■ **PROBLEM TO SOLVE**
Starting with the first line below, reproduce each line exactly until you have included the one bearing "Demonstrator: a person".

──────── COLLECTED MATERIAL

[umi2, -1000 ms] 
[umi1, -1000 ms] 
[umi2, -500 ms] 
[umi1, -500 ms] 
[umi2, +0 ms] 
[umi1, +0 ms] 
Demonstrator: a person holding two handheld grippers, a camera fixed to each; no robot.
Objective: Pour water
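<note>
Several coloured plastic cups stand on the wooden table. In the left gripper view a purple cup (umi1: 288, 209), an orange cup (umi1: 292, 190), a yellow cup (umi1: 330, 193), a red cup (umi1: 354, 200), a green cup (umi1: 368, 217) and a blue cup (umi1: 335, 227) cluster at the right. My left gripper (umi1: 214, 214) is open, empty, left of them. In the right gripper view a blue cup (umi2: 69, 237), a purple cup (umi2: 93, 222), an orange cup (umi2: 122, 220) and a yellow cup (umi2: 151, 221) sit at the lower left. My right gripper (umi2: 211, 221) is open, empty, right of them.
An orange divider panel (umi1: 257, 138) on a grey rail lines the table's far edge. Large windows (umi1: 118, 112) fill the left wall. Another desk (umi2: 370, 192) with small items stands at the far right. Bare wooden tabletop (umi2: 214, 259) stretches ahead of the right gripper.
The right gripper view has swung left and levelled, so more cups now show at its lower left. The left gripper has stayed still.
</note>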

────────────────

■ **SOLUTION FOR THIS EXERCISE**
[umi2, -1000 ms] 
[umi1, -1000 ms] 
[umi2, -500 ms] 
[umi1, -500 ms] 
[umi2, +0 ms] 
[umi1, +0 ms] 
Demonstrator: a person holding two handheld grippers, a camera fixed to each; no robot.

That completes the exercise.